*YOUR OBJECTIVE*: Produce a character-for-character copy of the data below.

PROVIDED DATA below:

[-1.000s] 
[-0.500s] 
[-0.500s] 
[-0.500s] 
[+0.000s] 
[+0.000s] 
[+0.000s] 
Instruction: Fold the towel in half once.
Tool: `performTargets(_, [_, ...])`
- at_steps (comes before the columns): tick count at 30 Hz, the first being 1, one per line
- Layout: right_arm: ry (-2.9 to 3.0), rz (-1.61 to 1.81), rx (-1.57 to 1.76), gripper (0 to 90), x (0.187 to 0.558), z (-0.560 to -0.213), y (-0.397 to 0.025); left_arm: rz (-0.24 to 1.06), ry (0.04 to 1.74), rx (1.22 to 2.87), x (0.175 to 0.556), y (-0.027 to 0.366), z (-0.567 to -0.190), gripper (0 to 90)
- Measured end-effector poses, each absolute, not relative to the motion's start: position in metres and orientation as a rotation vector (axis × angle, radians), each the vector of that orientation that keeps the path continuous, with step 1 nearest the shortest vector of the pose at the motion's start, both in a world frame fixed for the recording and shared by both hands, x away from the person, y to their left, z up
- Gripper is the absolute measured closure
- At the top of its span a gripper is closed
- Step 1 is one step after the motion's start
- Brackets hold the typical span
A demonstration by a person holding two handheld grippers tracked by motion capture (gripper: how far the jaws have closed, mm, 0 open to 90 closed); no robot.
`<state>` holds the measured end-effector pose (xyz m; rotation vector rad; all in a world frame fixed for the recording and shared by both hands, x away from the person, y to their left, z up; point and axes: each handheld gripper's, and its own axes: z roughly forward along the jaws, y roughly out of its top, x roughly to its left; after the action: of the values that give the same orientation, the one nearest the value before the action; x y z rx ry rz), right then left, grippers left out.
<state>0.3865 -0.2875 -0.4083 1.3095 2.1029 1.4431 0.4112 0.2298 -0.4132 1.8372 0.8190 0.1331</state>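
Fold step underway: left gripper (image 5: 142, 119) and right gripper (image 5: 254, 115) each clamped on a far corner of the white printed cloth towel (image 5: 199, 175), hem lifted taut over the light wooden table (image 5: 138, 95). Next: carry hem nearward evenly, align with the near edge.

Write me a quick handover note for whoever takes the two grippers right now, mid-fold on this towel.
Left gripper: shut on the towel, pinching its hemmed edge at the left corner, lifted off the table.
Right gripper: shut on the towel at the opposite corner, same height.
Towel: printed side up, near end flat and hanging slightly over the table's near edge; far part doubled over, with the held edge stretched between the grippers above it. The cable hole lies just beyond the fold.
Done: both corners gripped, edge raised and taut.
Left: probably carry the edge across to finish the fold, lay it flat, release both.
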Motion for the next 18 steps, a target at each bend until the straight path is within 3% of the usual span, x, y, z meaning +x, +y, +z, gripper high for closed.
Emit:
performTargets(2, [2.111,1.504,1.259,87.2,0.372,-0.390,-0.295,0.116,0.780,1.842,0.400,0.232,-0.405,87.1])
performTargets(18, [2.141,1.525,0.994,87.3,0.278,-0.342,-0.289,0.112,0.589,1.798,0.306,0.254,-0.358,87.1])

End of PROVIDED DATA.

*ANSWER BOX*:
[-1.000s] 
[-0.500s] 
[-0.500s] 
[-0.500s] 
[+0.000s] 
[+0.000s] 
[+0.000s] 
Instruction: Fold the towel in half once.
Tool: `performTargets(_, [_, ...])`
- at_steps (comes before the columns): tick count at 30 Hz, the first being 1, one per line
- Layout: right_arm: ry (-2.9 to 3.0), rz (-1.61 to 1.81), rx (-1.57 to 1.76), gripper (0 to 90), x (0.187 to 0.558), z (-0.560 to -0.213), y (-0.397 to 0.025); left_arm: rz (-0.24 to 1.06), ry (0.04 to 1.74), rx (1.22 to 2.87), x (0.175 to 0.556), y (-0.027 to 0.366), z (-0.567 to -0.190), gripper (0 to 90)
- Measured end-effector poses, each absolute, not relative to the motion's start: position in metres and orientation as a rotation vector (axis × angle, radians), each the vector of that orientation that keeps the path continuous, with step 1 nearest the shortest vector of the pose at the motion's start, both in a world frame fixed for the recording and shared by both hands, x away from the person, y to their left, z up
- Gripper is the absolute measured closure
- At the top of its span a gripper is closed
- Step 1 is one step after the motion's start
- Brackets hold the typical span
A demonstration by a person holding two handheld grippers tracked by motion capture (gripper: how far the jaws have closed, mm, 0 open to 90 closed); no robot.
`<state>` holds the measured end-effector pose (xyz m; rotation vector rad; all in a world frame fixed for the recording and shared by both hands, x away from the person, y to their left, z up; point and axes: each handheld gripper's, and its own axes: z roughly forward along the jaws, y roughly out of its top, x roughly to its left; after the action: of the values that give the same orientation, the one nearest the value before the action; x y z rx ry rz), right then left, grippers left out.
<state>0.3865 -0.2875 -0.4083 1.3095 2.1029 1.4431 0.4112 0.2298 -0.4132 1.8372 0.8190 0.1331</state>
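Fold step underway: left gripper (image 5: 142, 119) and right gripper (image 5: 254, 115) each clamped on a far corner of the white printed cloth towel (image 5: 199, 175), hem lifted taut over the light wooden table (image 5: 138, 95). Next: carry hem nearward evenly, align with the near edge.

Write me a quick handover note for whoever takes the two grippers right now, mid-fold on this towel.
Left gripper: shut on the towel, pinching its hemmed edge at the left corner, lifted off the table.
Right gripper: shut on the towel at the opposite corner, same height.
Towel: printed side up, near end flat and hanging slightly over the table's near edge; far part doubled over, with the held edge stretched between the grippers above it. The cable hole lies just beyond the fold.
Done: both corners gripped, edge raised and taut.
Left: probably carry the edge across to finish the fold, lay it flat, release both.
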Motion for the next 18 steps, a target at each bend until the straight path is within 3% of the usual span, x, y, z meaning +x, +y, +z, gripper high for closed.
Emit:
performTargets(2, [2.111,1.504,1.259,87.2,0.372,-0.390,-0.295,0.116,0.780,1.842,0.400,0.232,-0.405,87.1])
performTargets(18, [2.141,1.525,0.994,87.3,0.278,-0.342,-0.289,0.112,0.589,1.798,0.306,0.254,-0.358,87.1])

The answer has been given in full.